Thursday, October 29, 2009

The Same Old Song and Dance



One of the most important traits of any political campaign should be the ability to change strategies when necessary. If one campaign strategy fails to produce the results the candidate needs, the campaign must be able to adapt and switch to a strategy that does work. If focusing on one issue and emphasizing the candidate’s views regarding that issue fails to energize the electorate, logic would dictate that the campaign should move on to another issue, another set of views to emphasize.

Of course, in order to do this effectively, the campaign must have a candidate with competent views on a number of issues. A campaign can not change their strategy and emphasize a different point if the candidate is only running on one issue, or can only talk about one or two points. This seems to be the problem facing Jody Wagner and her campaign staff.

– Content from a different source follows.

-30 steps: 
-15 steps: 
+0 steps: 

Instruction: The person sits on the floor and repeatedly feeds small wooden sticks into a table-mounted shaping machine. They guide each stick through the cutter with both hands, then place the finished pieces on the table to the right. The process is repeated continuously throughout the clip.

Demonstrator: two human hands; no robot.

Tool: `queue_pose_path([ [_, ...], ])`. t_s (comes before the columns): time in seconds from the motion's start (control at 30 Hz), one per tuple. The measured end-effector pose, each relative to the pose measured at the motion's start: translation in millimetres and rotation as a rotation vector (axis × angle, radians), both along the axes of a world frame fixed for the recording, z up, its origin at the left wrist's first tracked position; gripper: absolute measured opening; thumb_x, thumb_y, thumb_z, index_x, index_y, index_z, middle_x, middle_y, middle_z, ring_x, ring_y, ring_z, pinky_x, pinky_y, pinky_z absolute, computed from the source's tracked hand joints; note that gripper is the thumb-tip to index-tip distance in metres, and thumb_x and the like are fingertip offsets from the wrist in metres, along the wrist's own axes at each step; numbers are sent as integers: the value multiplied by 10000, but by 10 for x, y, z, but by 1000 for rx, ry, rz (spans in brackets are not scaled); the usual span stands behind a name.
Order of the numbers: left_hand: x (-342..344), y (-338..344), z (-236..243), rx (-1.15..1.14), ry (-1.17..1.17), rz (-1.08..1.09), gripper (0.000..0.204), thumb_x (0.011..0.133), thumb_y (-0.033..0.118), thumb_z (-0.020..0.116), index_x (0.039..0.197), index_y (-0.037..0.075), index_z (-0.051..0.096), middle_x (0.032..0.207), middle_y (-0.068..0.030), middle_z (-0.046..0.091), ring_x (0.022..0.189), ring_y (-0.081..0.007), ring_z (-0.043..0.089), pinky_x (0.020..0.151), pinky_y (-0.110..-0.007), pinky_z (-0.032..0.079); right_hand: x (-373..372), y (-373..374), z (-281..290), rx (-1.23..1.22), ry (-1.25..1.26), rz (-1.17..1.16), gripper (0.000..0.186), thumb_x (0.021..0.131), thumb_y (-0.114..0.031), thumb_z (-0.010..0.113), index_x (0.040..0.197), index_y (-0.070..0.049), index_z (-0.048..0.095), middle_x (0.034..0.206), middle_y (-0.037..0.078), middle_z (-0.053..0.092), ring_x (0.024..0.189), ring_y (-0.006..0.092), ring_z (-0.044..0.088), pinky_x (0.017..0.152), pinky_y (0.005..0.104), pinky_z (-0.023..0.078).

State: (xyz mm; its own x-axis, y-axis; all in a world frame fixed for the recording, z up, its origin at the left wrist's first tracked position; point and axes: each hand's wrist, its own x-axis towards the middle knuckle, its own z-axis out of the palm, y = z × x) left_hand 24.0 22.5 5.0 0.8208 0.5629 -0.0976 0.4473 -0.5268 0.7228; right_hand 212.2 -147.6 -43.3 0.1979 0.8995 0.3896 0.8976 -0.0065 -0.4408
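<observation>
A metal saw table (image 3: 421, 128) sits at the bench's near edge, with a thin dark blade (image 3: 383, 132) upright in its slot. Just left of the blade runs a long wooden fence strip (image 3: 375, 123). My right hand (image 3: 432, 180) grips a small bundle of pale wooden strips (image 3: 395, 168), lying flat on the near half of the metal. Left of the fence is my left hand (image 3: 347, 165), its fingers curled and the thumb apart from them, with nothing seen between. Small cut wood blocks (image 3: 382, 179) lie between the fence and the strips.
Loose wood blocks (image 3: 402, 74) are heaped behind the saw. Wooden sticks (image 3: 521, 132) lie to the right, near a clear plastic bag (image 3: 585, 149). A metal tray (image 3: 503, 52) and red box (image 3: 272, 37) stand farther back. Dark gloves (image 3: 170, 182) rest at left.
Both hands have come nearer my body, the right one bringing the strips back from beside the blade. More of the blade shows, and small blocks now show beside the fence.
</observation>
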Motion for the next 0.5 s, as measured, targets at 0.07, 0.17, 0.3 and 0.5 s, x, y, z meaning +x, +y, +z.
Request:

Polls released earlier this week show Bill Bolling ahead of Wagner 50% to 38%. Obviously, either Bolling is doing something right, or Wagner is doing something wrong. However, instead of changing tactics, Wagner has continued to emphasize Bolling’s lack-luster attendance record for meetings of the several boards and counsels on which Bolling serves. Wagner claims that Bolling has personally attended only 4 out of the 68 board meetings he was supposed to attend over the last four years. What Wagner tends to ignore is the fact that, for every one of those 68 meetings, Bolling was either in attendance or sent a staff member to take notes and then brief him later.

Regardless of how much truth there is in Wagner’s claims, she seems determined to continue with a campaign strategy that clearly does not work. Virginians do not care about whether Bolling himself attended the 17 board meetings he had per year, or if he sent staff members to attend. They don’t care about attacks based on insignificant issues and manipulated statistics. Virginians want a candidate that can talk about the issues and offer competent and thoughtful solutions to the problems the state faces. They want a positive leader, not a negative one. Simply put, Virginians want Bill Bolling, not Jody Wagner.